The first wife hates the cold but secretly uses it as an excuse to cuddle up to me via a blanket

We continue our lives with fortnightly Chernobyl day visits including yesterday. Last week’s session though was postponed because we both had colds. Well the first wife had a cold. I had man-flu and that shit fucks up humans with cocks and balls big time.

These last few weeks have also seen a drastic change in the ol’ girls ability to walk without pain. We don’t exactly know why but it seems like all of a sudden and very much out of the blue Marjana’s body has taken a little bit of a beating of late because when she’s cold she seriously walks like a little old lady full of arthritis. We hope this is only a temporary thing because it’s a bit of a cunt, and not of the good cunt variety. Watch this spot I guess.

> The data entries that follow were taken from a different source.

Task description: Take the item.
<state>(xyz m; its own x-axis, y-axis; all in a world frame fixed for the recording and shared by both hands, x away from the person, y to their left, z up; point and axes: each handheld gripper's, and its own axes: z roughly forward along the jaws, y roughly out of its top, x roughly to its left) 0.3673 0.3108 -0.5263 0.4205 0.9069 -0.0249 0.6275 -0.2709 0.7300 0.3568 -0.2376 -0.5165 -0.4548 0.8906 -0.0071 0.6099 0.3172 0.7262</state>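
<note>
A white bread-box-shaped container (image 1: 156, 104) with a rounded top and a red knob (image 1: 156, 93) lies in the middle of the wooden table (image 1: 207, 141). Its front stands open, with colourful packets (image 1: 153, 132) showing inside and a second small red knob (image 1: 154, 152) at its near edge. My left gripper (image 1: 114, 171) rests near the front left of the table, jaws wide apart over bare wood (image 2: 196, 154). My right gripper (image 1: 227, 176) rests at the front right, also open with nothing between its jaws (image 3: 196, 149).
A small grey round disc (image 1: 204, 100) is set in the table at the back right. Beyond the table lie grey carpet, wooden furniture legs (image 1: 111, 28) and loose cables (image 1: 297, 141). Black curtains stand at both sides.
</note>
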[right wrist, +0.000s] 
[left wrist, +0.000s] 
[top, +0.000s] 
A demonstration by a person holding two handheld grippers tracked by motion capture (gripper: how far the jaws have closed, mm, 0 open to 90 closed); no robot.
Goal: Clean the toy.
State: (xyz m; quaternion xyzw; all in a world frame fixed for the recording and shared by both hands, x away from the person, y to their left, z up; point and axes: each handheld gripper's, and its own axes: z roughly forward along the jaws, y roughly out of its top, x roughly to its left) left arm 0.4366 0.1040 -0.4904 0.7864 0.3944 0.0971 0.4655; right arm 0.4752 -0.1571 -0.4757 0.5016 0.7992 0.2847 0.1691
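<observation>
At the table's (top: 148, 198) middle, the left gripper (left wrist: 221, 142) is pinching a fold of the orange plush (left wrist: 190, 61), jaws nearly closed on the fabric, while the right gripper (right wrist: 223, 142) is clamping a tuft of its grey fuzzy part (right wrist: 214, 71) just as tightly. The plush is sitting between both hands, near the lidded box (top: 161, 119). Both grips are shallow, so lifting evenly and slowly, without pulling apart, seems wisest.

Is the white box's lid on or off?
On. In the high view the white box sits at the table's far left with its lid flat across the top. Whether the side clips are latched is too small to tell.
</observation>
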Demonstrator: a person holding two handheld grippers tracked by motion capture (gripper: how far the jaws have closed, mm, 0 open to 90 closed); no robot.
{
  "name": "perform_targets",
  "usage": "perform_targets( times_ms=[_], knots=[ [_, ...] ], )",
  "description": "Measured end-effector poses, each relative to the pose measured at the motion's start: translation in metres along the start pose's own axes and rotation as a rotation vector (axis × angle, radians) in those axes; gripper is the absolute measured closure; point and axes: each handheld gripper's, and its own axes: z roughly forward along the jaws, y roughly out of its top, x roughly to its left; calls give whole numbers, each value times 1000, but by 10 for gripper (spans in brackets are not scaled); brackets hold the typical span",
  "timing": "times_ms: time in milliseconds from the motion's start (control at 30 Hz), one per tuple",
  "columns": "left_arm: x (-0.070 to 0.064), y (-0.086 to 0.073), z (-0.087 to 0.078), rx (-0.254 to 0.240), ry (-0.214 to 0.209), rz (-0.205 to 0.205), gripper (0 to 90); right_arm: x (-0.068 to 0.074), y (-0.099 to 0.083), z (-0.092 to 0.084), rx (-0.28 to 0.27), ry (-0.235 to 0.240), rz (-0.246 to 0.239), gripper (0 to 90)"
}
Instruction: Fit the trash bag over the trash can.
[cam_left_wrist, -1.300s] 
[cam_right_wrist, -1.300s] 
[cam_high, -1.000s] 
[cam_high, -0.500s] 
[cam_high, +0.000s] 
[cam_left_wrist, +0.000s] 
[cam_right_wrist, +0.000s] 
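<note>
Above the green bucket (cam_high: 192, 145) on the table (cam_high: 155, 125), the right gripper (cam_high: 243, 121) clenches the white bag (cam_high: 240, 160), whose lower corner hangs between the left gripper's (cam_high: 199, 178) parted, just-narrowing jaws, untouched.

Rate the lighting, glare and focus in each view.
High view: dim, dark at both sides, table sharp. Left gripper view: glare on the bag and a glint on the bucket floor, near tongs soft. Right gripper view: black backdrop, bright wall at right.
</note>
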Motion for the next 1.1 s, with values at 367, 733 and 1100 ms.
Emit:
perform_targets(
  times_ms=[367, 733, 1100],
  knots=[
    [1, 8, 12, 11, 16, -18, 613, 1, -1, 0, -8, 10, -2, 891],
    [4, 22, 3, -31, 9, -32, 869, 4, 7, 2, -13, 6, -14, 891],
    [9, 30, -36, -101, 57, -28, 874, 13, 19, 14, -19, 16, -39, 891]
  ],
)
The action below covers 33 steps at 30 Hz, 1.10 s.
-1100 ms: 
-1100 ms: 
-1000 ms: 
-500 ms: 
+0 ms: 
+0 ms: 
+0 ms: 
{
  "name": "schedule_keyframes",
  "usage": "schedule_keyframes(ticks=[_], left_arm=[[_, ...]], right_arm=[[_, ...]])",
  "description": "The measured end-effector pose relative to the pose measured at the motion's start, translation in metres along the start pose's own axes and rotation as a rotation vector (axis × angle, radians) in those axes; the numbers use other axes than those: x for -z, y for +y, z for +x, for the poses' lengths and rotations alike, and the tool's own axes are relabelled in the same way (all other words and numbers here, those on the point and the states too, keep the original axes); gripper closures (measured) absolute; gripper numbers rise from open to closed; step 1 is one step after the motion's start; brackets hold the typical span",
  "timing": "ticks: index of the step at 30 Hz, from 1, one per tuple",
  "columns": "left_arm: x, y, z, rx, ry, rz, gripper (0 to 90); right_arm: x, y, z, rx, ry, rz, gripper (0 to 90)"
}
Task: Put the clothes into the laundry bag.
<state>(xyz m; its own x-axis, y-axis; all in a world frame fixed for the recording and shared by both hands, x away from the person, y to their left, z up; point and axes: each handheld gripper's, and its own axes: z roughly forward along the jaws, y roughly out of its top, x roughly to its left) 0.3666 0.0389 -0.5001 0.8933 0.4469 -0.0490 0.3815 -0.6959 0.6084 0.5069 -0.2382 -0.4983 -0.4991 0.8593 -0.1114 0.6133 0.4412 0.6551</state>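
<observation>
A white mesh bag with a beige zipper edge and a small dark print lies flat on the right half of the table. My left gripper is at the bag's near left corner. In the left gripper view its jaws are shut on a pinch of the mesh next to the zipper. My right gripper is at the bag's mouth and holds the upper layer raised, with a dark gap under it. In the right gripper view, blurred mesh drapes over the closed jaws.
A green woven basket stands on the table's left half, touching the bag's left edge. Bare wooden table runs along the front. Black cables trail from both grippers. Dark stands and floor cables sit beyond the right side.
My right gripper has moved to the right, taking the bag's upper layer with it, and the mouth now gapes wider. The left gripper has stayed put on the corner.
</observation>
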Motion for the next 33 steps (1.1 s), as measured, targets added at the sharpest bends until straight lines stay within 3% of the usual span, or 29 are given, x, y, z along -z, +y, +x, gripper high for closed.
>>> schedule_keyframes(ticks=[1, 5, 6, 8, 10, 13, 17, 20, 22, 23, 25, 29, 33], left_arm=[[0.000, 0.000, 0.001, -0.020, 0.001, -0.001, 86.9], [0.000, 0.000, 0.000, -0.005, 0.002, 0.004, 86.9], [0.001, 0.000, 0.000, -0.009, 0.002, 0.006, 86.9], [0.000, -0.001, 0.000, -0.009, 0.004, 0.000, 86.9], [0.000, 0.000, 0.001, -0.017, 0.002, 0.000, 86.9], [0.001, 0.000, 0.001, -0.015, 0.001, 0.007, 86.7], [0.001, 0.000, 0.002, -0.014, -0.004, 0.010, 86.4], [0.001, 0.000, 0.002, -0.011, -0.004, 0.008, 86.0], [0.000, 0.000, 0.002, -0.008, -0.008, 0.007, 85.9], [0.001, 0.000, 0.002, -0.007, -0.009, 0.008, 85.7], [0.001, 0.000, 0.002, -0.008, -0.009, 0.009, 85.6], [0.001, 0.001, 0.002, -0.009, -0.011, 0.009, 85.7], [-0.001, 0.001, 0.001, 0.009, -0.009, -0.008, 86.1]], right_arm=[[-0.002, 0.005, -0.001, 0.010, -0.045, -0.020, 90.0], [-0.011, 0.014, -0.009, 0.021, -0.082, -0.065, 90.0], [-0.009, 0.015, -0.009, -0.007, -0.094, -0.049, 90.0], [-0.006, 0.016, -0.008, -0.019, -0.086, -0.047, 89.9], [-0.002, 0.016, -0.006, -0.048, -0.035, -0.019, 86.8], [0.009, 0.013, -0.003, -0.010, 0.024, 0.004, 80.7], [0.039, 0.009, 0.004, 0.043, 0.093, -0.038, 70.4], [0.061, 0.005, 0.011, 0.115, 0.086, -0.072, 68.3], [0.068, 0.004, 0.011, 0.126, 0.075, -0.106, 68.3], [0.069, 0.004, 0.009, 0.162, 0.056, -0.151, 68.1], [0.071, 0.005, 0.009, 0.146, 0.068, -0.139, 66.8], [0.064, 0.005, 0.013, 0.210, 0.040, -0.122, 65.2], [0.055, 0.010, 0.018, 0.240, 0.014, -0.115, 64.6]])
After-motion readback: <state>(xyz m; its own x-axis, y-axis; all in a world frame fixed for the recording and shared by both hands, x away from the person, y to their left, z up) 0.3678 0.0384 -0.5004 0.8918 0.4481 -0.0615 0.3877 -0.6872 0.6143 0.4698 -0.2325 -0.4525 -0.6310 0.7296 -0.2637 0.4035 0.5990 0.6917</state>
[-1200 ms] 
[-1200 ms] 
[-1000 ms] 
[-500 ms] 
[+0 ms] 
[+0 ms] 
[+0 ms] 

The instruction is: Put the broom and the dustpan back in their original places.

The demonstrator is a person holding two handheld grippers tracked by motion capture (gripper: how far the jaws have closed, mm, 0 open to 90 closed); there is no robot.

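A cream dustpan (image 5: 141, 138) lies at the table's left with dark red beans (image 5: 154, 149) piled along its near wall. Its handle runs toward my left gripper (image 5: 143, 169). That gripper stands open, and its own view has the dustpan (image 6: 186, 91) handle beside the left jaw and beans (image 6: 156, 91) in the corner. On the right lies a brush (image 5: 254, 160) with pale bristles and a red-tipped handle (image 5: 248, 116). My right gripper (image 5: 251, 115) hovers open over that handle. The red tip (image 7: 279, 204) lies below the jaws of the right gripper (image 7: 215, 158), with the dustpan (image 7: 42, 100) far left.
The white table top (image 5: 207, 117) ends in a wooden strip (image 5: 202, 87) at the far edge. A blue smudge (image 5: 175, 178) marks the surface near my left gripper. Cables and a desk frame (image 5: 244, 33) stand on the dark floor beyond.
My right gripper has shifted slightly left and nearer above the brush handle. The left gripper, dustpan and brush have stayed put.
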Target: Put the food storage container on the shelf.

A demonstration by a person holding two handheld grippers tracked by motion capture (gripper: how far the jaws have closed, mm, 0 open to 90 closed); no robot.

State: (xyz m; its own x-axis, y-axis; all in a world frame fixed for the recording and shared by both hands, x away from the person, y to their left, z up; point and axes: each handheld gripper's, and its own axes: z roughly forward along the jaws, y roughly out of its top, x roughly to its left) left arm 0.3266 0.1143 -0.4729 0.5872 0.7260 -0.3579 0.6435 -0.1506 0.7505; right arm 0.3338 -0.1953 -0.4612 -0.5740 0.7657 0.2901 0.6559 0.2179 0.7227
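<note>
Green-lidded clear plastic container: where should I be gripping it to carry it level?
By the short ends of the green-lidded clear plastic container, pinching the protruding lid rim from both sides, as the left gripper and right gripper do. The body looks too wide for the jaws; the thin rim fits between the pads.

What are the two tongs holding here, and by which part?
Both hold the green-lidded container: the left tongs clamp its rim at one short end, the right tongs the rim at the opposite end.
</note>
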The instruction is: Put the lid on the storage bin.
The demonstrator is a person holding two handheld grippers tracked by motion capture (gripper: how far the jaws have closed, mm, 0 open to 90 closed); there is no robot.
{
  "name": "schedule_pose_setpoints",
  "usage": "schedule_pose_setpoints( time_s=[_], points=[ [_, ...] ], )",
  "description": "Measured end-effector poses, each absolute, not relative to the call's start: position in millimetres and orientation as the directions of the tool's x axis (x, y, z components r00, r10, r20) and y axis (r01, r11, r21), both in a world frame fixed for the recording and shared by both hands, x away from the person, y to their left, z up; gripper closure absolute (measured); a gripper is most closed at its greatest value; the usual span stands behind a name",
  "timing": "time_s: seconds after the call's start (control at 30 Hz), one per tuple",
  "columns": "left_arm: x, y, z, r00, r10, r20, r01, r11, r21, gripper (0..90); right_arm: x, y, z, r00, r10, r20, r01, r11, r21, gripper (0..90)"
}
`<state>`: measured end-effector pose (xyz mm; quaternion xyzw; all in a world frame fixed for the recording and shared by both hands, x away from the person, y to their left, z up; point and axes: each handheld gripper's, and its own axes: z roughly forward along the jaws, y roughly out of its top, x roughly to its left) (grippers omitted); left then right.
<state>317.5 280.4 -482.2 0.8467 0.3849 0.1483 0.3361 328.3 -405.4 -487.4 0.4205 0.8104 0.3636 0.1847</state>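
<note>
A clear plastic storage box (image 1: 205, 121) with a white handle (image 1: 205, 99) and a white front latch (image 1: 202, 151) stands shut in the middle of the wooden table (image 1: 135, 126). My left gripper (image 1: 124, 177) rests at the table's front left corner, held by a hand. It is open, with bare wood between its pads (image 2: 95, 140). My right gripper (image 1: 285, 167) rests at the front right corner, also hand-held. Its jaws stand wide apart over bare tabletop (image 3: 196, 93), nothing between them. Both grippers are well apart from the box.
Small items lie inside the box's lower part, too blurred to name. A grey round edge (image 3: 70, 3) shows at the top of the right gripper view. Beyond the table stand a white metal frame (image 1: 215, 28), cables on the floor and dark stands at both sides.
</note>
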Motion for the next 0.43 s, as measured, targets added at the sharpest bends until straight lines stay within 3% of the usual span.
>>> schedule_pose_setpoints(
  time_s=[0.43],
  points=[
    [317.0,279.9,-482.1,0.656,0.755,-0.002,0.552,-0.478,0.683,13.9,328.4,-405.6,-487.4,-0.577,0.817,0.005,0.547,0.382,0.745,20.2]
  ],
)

Just because my old Silverdale rugby mates were on the piss together

#16 Gifts for my first wife

It’s true, my first wife swims like a rock. A very large heavy rock to be precise.

With that being the case, back in 2017 I figured a good birthday present would be a scuba diving course because it’s an underwater thing and anything that sinks like a large heavy rock would be a natural at the bottom of the ocean.

I did make a public disclaimer at the start though that if she did drown (which she obviously didn’t) that I wasn’t the murdering type.

Might be hard to believe but she didn’t need the help of a weighted belt to make her sink

Bella in her pre grey hair days

Sharing the same birthday as myself (although not even close to the same year) is our dog.

Introducing Bella.

Born and bred on Straddie, as in Minjerribah aka North Stradbroke Island, she is indeed a real mongrel as are we. So she fits in perfectly.

She’s now nine and has the most beautiful soul and is very much a welcome and loved member of our family.

She may be number six in order of arriving into our family but if we go by the amount of how much she is loved, her rating would vastly improve.

Pudding our cat didn’t have a say but the four humans in our family all had a name for Bella. All names were put into a hat. Dilan wanted ‘Pingu’, can’t remember Kodi’s choice, I wanted ‘Dust’ and my first wife’s choice was drawn to take the naming prize. I believe ‘Bella’ is one of, if not the most common dog names in the world.